▸ Exercise aim: Report each line of the listing below that holds "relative".

▸ Dataset records:
.....

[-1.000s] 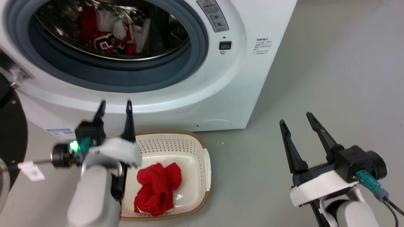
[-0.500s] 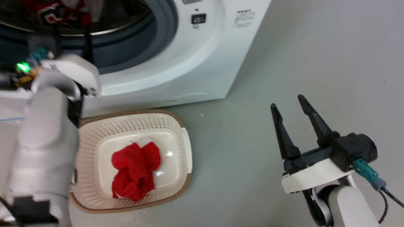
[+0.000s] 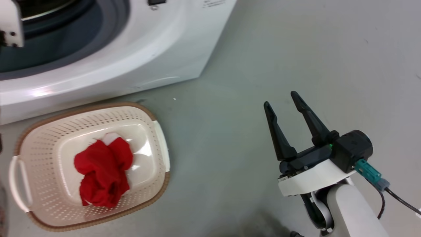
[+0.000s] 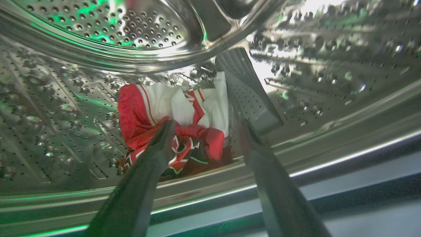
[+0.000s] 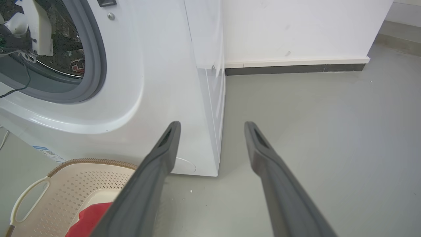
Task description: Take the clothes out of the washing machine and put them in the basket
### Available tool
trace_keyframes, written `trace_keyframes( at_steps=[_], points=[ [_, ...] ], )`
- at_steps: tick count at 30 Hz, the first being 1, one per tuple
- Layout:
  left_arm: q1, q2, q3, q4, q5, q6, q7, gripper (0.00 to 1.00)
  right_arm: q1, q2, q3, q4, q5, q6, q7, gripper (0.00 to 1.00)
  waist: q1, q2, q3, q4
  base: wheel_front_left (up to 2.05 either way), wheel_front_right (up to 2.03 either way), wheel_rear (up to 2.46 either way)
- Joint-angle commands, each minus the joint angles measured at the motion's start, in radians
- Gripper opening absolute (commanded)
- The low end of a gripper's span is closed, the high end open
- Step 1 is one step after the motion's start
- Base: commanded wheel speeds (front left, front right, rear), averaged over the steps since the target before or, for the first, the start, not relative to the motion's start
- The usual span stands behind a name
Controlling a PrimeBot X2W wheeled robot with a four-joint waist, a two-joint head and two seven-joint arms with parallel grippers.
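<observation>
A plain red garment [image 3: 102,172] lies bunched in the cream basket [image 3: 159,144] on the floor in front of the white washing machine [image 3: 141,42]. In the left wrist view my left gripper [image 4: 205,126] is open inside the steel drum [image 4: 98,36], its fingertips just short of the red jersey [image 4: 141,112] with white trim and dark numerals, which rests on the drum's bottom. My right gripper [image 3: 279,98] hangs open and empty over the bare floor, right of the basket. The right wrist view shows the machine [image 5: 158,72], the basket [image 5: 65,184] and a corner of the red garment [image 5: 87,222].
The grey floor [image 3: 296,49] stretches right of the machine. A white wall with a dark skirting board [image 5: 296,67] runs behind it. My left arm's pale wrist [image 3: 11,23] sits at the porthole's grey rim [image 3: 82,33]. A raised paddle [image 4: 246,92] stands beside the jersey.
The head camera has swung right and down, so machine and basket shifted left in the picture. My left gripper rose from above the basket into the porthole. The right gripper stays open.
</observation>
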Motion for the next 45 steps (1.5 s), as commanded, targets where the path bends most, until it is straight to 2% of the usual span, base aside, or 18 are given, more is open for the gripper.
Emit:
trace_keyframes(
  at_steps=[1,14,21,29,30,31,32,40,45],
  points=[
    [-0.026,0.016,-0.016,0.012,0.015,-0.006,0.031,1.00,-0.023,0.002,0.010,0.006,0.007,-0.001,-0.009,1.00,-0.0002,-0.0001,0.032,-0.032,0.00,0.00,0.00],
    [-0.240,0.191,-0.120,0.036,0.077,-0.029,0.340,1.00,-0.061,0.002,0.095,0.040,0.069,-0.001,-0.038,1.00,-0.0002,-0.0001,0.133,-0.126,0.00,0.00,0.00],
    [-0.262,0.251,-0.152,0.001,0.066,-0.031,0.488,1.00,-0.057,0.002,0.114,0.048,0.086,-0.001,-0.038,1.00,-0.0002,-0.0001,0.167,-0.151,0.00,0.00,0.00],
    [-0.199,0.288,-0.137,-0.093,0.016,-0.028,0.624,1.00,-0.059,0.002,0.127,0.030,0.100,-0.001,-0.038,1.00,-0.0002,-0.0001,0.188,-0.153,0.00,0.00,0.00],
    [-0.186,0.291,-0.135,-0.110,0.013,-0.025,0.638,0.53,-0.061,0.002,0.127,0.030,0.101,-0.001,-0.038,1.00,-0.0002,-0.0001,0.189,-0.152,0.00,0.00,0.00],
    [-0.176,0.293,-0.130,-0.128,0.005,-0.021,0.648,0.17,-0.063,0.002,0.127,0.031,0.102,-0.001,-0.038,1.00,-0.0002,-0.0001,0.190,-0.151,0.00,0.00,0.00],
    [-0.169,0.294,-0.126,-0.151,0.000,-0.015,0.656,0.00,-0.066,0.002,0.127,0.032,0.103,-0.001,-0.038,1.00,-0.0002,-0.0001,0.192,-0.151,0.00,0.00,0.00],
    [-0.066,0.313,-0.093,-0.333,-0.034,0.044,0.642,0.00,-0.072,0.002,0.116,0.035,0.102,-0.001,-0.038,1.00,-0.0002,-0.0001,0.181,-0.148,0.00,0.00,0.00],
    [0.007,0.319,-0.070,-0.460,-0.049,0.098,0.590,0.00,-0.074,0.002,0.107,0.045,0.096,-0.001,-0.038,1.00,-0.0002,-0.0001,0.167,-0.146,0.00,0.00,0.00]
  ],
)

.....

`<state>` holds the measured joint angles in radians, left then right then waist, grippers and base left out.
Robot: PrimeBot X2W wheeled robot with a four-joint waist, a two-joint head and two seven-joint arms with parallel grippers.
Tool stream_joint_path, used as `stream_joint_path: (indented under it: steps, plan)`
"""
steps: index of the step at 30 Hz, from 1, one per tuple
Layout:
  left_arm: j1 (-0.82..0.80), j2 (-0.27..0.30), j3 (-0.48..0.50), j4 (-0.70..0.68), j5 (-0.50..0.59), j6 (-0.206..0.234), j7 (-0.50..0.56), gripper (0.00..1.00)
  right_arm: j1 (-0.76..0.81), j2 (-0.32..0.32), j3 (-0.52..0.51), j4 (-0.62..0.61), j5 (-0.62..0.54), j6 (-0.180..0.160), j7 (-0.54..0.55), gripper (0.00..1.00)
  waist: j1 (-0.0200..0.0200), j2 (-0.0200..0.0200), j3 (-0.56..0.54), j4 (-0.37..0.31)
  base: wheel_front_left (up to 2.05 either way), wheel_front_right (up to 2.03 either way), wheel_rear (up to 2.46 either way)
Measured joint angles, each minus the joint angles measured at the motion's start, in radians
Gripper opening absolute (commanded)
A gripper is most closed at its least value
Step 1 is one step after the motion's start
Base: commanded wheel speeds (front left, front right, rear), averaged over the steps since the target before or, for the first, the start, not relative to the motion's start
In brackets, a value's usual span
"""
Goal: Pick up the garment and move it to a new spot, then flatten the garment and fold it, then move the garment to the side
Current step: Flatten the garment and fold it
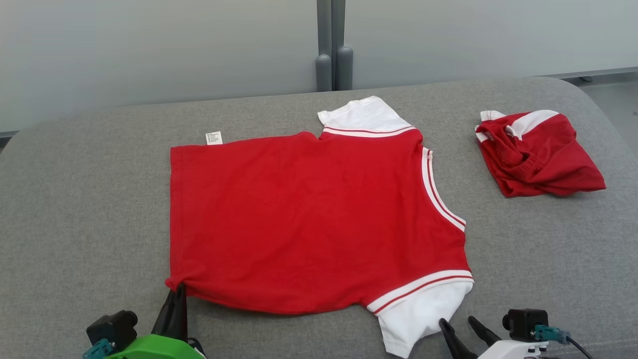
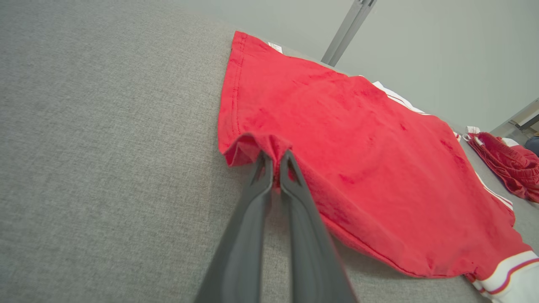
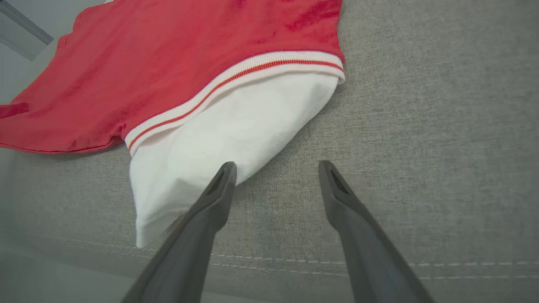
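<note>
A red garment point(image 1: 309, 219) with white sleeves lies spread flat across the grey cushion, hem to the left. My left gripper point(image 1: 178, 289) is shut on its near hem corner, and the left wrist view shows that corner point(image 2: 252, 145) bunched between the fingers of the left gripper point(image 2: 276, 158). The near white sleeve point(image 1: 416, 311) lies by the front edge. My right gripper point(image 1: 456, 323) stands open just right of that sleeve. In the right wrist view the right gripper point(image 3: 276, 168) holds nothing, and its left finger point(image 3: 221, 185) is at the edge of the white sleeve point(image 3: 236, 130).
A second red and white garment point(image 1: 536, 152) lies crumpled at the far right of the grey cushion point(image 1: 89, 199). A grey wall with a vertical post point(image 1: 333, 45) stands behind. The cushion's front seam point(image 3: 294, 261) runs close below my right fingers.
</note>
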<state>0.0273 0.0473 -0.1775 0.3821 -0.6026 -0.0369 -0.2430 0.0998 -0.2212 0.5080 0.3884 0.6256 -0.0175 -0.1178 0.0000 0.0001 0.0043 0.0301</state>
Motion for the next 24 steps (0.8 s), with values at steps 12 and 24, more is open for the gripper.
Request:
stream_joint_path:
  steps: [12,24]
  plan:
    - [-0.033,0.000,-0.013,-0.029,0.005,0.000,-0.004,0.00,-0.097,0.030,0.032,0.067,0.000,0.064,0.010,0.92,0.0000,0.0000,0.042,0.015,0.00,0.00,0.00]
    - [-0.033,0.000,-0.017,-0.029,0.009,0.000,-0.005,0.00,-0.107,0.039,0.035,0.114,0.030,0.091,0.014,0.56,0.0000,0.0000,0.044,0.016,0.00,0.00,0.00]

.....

▸ Task result:
- Base: commanded wheel speeds (front left, front right, rear), averaged over the steps since the target before or, for the first, the start, not relative to the motion's start
Base: commanded wheel speeds (front left, front right, rear), averaged over the steps since the target before or, for the first, the start, not relative to the motion's start

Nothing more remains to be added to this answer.